One way to answer this kind of question is to ask people to choose between hypothetical situations with different ratings of family well-being and variables such as life satisfaction, ratings of life relative to best and worst possible, appreciation of life and absence of negative emotion. That is the approach taken in an exploratory study by Daniel Benjamin, Ori Heffetz, Miles Kimball and Nichole Szembrot entitled, “Beyond Happiness and Satisfaction: Toward well-being indices based on stated preferences.

The people surveyed tended to indicate a stronger preference for options offering high “overall well-being to you and your family” than for any options regarding the 135 other aspects of well-being covered in the survey. The findings were based on an internet survey of 4,600 Americans.

The results help to explain why previous studies have shown that many people are prepared to sacrifice life satisfaction in order to obtain higher incomes.

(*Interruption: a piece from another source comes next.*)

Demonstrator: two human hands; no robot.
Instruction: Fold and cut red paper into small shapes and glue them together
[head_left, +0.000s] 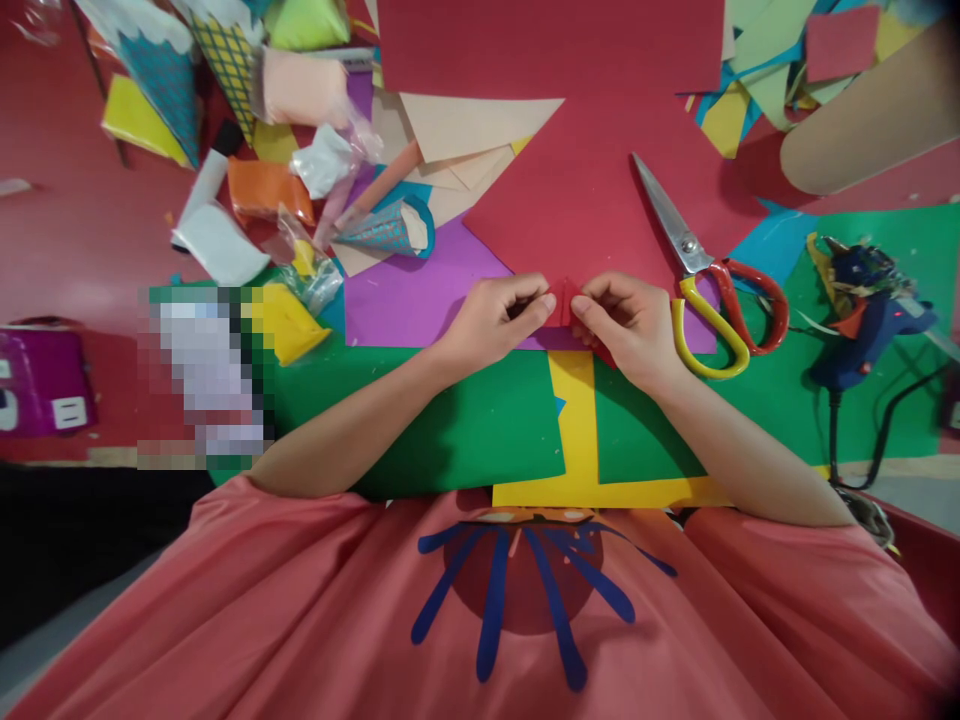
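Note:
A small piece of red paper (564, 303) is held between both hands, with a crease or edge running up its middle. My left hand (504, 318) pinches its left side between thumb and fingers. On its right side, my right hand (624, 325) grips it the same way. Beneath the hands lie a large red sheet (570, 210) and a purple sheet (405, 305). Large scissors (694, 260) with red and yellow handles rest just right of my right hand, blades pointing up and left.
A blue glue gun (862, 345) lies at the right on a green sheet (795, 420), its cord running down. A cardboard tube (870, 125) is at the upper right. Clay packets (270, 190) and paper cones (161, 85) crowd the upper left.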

Some of the other findings of the study are interesting:
  • Life satisfaction is ranked more highly than positive emotion (e.g. “how happy you feel”).
  • The absence of negative emotion, such as anger, stress, pain and worry tends to rank around the middle of aspects of well-being covered.
  • Eudaimonic dimensions of well-being, such as being a moral person and living according to personal values tend to rank highly.
  • Other aspects of personal well-being to be given a high ranking include health, the quality of family relationships, mental health and emotional stability, financial security and “having many options and possibilities in your life and the freedom to choose among them”.
  • Men tended to give higher ranking to “your sense that your life is meaningful and has value”, whereas women tend to rank more highly “your mental health and emotional stability”.
  • As regards policy options, greatest importance was attached to “freedom from corruption, injustice and abuse of power in your nation”, “the morality, ethics and goodness of other people in your nation” and “freedom of speech and people’s ability to take part in the political process and community life”.

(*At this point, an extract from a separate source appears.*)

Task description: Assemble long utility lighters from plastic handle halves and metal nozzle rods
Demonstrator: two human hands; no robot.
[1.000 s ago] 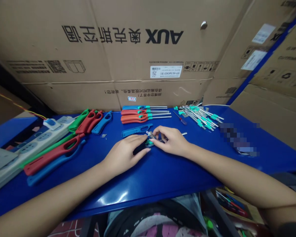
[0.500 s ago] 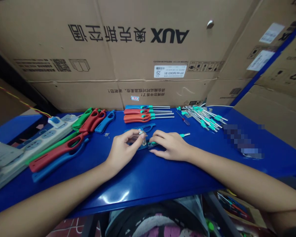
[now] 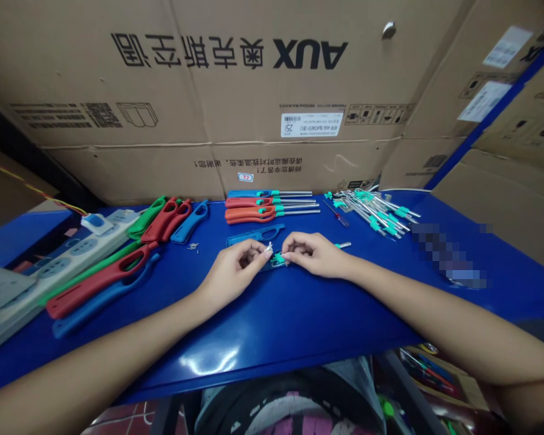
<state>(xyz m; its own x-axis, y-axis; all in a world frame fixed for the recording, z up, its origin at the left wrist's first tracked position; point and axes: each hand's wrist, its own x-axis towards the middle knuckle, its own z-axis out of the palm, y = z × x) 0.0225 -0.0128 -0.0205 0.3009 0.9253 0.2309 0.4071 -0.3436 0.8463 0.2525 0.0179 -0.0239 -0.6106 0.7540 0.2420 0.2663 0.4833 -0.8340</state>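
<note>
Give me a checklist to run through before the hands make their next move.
1. Left hand free: not ok, it pinches a small pale part between thumb and finger.
2. Right hand gripping the turquoise piece: cannot tell; its fingertips are right beside it.
3. Blue shell in reach: ok, it lies just beyond the left hand.
4. Screwdriver on the table: ok, lying untouched beyond the right hand.
5. Small metal bits grouped together: ok, in a loose cluster left of the left hand.
6. Three lighters lined up: ok, side by side near the cardboard.
</note>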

The authors are at pains to point out the exploratory nature of their study and the many problems yet to be resolved in developing well-being indexes based on stated preferences. That might explain why some results that seem anomalous. For example, it is difficult to understand why “your rating on a ladder where the lowest rung is ‘worst possible life for you’ and the highest rung is ‘best possible life for you” is ranked far below “how satisfied you are with your life”( 103 versus 13). Previous research suggests that survey respondents view high ratings on those well-being indicators as close substitutes. Again, the ranking of “your material standard of living” (98) is much lower than the ranking of “your financial security” (6) and “your feeling that you have enough time and money for the things that are most important to you” (12).


My final comment on the study is that I was left wondering whether it might be possible to use a simpler approach to obtain useful indicators of well-being based on stated preferences. What I have in mind is to use each respondent’s current income and ratings of various other aspects of well-being as the initial basis for comparison and then asking them to choose between options involving various combinations of changes in income and other aspects of well-being. That might enable researchers to compare the marginal utility of different aspects of well-being in dollar terms and to map how preferences for different aspects of well-being tend to differ for people at different income levels.